Architecture II: Distributed Data Stores
It’s the Question that Drives Us, Neo
Why does AWS have so many data storage options? Which one is right for me? These are commonly asked customer questions. In this three-part blog series, I will attempt to provide some clarity. In the first part, I discussed the basics of high availability and how redundancy is a common way of achieving it. I also briefly mentioned that bringing redundancy to the data tier introduces new challenges. In this second part of the blog series, I discuss some of those challenges and common tradeoffs that you need to take into consideration while overcoming them. The third part of this blog series will build on this information and discuss specific AWS data storage options and which workloads each storage option is optimized for. After you read all three parts of this blog series, you will come to appreciate the richness of AWS data storage offerings and learn to select the right option for the right workload.
What’s Wrong with Relational Databases Anyway?
As many of you probably know, relational database (RDB) technology has been around since the 1970s and has been the de facto standard of structured storage until the late 1990s. RDBs have done an excellent job of supporting high-consistency transactional workloads for many decades and are still going strong. Over time, this venerable technology acquired new capabilities in response to customer demand, such as BLOB storage, XML/document store, full-text search, in-database code execution, data warehousing with its star schema, and geo-spatial extensions. As long as everything was squeezable in a relational schema definition and would fit on a single box, it could be done in a relational database.
Then, Internet commercialization happened and that drastically changed things, making relational databases no longer sufficient for all storage needs. Availability, performance, and scale were becoming equally important — and sometimes more important — than consistency.

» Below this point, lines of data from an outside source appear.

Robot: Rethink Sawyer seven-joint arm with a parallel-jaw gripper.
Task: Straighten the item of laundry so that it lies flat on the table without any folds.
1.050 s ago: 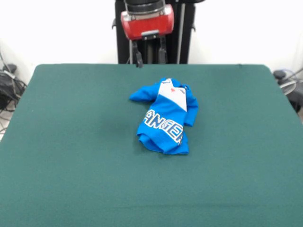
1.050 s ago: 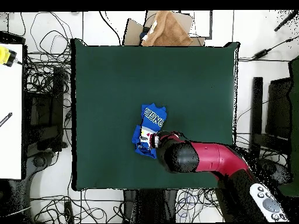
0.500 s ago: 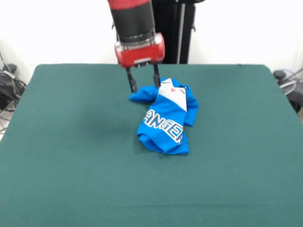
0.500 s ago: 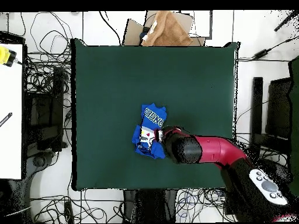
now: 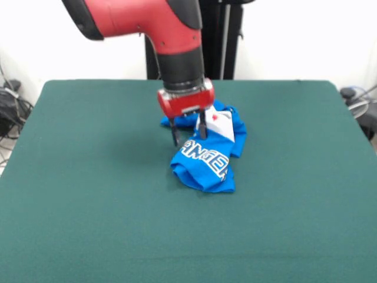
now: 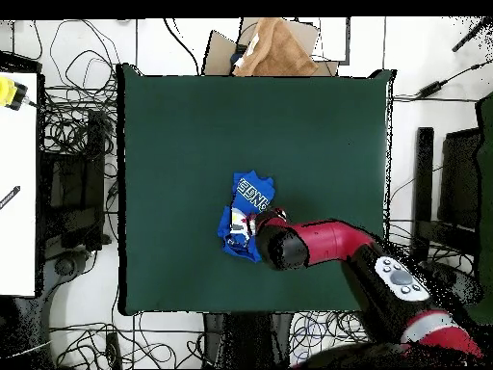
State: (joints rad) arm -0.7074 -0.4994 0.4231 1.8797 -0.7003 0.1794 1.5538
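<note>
Lowered fingers (image 5: 188, 135) now straddle crumpled shirt (image 5: 207, 159) on table (image 5: 88, 194).

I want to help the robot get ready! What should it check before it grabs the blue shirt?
1. Jaws open: ok, the gripper shows two spread fingers.
2. Gripper over the shirt: ok, at its left edge in the front view.
3. Shirt flat: not ok, crumpled with folds.
4. Room to spread: ok, wide bare table all round.
5. Fingers touching cloth: cannot tell.
</note>
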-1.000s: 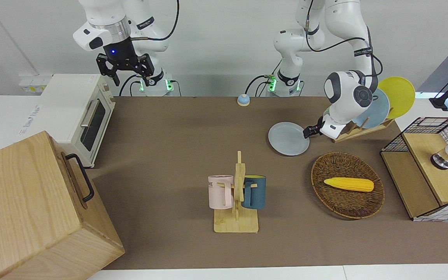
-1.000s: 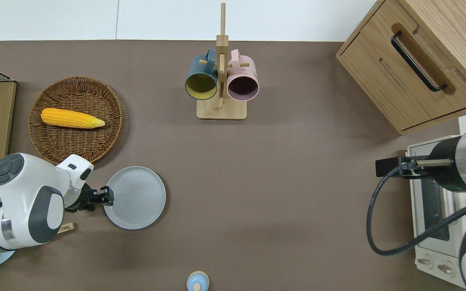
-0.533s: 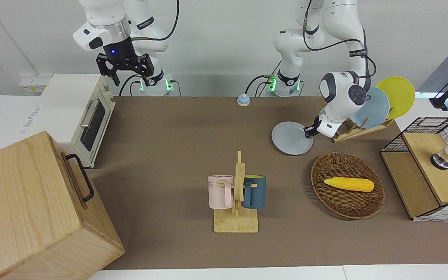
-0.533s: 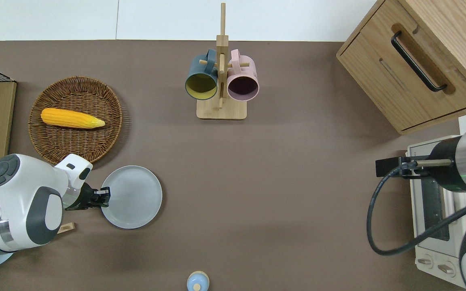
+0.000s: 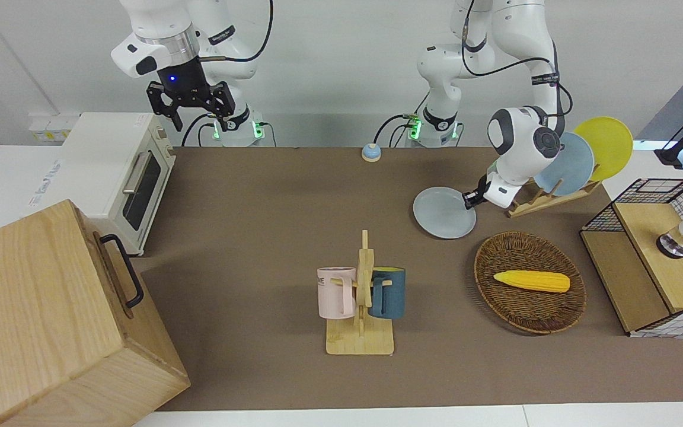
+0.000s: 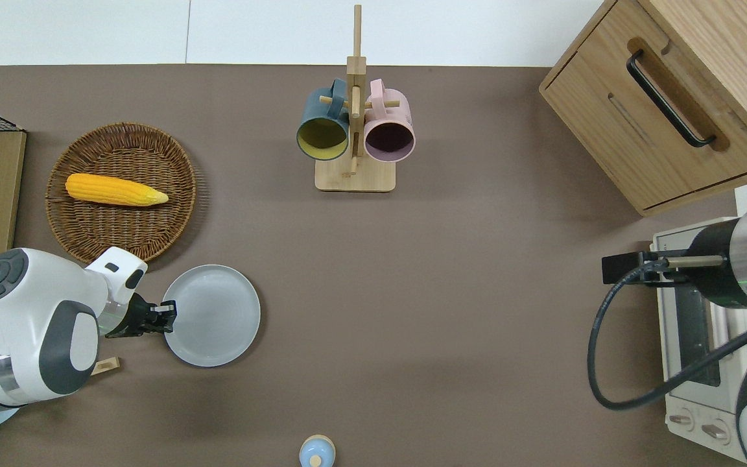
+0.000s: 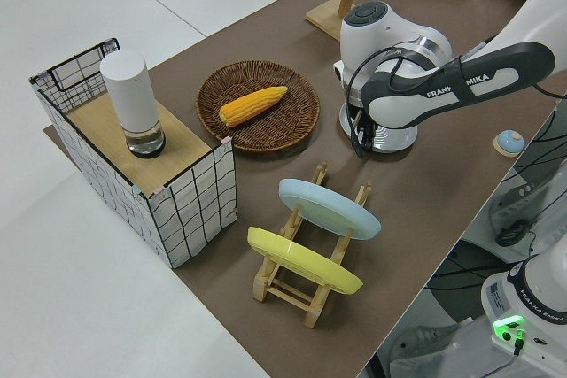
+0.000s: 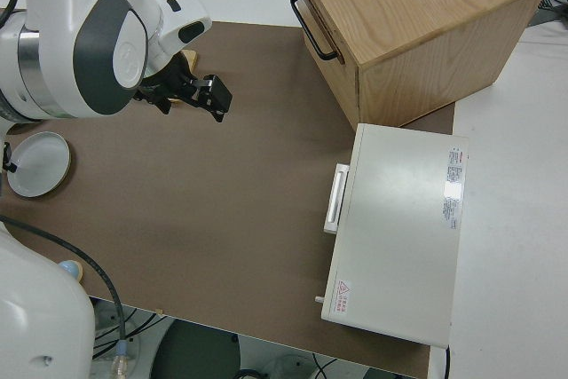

Performance has always been important, but what had changed with the advent of Internet commercialization was the scale. It turns out that achieving performance at scale requires different techniques and technologies than what was acceptable in the pre-Internet era. Relational databases were built around the notion of ACID (Atomicity, Consistency, Isolation, Durability) and the easiest way to achieve ACID was to keep everything on the same box. Therefore, the traditional RDB approach to scaling was to scale UP, or in plain English, to get a bigger box.
Oh-oh, I Think I Need a Bigger Box
The solution to simply get a bigger box was fine until the Internet brought a load that was just too much for a single box to handle. This forced engineers to figure out clever techniques for overcoming the limitations of a single box. There are many different approaches, each with its pros and cons: master-replica, clustering, table federation and partitioning, and sharding (which one might argue is a specific case of partitioning).
Another factor that drove the proliferation of data storage options was availability. Users of pre-Internet systems were usually internal to an organization, which made it possible to have scheduled downtime during non-business hours, and even an unplanned outage had limited blast radius. The commercial Internet changed that as well: now everyone with access to the Internet was a potential user, so unplanned downtime had potentially large blast radius, and the global nature of the Internet made it difficult to determine non-business hours and have scheduled downtime.
In the first part of this blog series, I discussed the role of redundancy in achieving high availability. When applied to the data storage layer, though, redundancy brings a new set of interesting challenges. The most common way of applying redundancy at the database layer is the master/replica configuration.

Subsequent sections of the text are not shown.